Nutrono ambizioni di classifica anche altri due inglesi come Paul Double (Polti Kometa), sesto un anno fa in classifica, «Sono felice di essere di nuovo qui, finora è stata una buona stagione. Negli ultimi mesi ho sofferto un po' a trovare la forma, ma dopo le ultime corse in Italia voglio ripagare la squadra per la fiducia che mi ha dimostrato e l'opportunità di farmi notare dal World Tour (ha siglato un contratto per i prossimi due anni con la Jayco Alula, ndr)», e Max Poole (DSM) che è alla prima esperienza in Asia, «Ho avuto poco tempo di guardarmi attorno, ma nelle sgambate di questi due giorni devo dire che ho avuto una bella impressione, soprattutto dalla natura che ci circonda. Dopo la Vuelta a España ho buone sensazioni. Abbiamo un buon team per le volate, ho compagni competitivi per le tappe e ambizioni anche per la generale».

Il Tour de Langkawi anche quest'anno regalerà grande spazio ai velocisti, quindi chiudiamo con le parole di tre di loro. Il “gigante buono” dell'Astana Gleb Syritsa che ha vinto in più di un'occasione a Kuala Lumpur dice sorridendo che: «Questa è la mia corsa preferita perchè le mie uniche vittorie le ho colte in Malesia. Voglio vincere più tappe possibili. 2, 3, 4 o 5 dipenderà anche dai rivali che ho al mio fianco oggi. Per la maglia di leader puntiamo su Harold Martin Lopez Granizo».

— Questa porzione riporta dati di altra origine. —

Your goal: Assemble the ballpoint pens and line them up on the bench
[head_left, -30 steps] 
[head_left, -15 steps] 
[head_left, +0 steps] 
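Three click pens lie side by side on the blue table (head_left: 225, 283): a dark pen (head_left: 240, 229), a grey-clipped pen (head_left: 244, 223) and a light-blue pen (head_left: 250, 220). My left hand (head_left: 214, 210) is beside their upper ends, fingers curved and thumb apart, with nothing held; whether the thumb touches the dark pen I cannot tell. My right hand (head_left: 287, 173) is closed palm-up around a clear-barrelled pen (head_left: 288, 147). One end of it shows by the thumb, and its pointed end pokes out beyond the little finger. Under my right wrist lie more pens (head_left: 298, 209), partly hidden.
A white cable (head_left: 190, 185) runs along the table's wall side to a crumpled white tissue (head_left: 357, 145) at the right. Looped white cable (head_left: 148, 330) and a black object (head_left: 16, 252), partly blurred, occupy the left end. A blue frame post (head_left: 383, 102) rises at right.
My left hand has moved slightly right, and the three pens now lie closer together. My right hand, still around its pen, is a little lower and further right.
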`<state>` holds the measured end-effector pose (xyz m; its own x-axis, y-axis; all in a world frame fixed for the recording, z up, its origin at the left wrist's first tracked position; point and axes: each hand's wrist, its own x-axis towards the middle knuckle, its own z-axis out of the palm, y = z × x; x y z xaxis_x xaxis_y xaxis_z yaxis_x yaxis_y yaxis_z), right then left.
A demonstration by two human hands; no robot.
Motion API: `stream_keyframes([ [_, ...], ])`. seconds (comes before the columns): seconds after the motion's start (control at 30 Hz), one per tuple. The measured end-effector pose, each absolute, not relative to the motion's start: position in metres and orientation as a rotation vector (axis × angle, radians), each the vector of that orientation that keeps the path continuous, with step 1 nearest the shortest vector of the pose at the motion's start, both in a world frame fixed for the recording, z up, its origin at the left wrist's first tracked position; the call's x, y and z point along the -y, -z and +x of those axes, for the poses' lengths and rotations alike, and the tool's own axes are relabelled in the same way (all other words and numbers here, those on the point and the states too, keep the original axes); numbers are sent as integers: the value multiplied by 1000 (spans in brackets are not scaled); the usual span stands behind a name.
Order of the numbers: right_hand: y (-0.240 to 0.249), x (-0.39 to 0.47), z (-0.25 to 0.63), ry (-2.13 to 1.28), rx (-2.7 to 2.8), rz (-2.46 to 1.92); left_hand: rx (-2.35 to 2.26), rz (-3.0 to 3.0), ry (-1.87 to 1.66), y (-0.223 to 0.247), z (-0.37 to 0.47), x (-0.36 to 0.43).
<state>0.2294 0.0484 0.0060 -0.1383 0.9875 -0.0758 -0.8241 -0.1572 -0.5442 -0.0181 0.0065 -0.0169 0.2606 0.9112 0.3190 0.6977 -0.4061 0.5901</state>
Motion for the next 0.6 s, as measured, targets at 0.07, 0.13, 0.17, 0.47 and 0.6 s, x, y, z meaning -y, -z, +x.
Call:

Arvid de Kleijn in forza al Team Tudor, che spera nella notte da Dubai arrivino le bici che mancano, strizza l'occhio al vicino di banco: «Non vedo l'ora di lottare con Gleb e gli altri sprinter. Quella che scatta domani è una corsa adatta alle ruote veloci, per questo sono contento di essere al via con il mio treno. Finora è stata una buona stagione, ho vinto alla Parigi-Nizza poi purtroppo in ritiro in altura mi sono fatto male alla spalla, ci ho messo 4 mesi a riprendermi, ma nelle ultime tre settimane ho ritrovato il feeling con la vittoria. Tra i rivali, oltre ai già citati, metto Jakub Mareczko (il Tour de Langkawi ha sempre sorriso agli italiani e lo sprinter bergamasco vanta già 4 successi di tappa nella corsa malese, ndr)».

Per finire il microfono passa ad Harrif Saleh del Terengganu Cycling Team che detiene il record di partecipazioni (14) al Tour de Langkawi: «Il ricordo più bello che ho risale al 2012 quando fui terzo nella prima tappa, 12 anni dopo sono ancora qui, felice di mettermi alla prova con i migliori corridori al mondo. Il livello della competizione è molto alto, ma ho corso tanto in pista quest'anno per essere più veloce quindi ho fiducia che io e gli altri corridori malesi potremo regalare qualche soddisfazione ai nostri tifosi».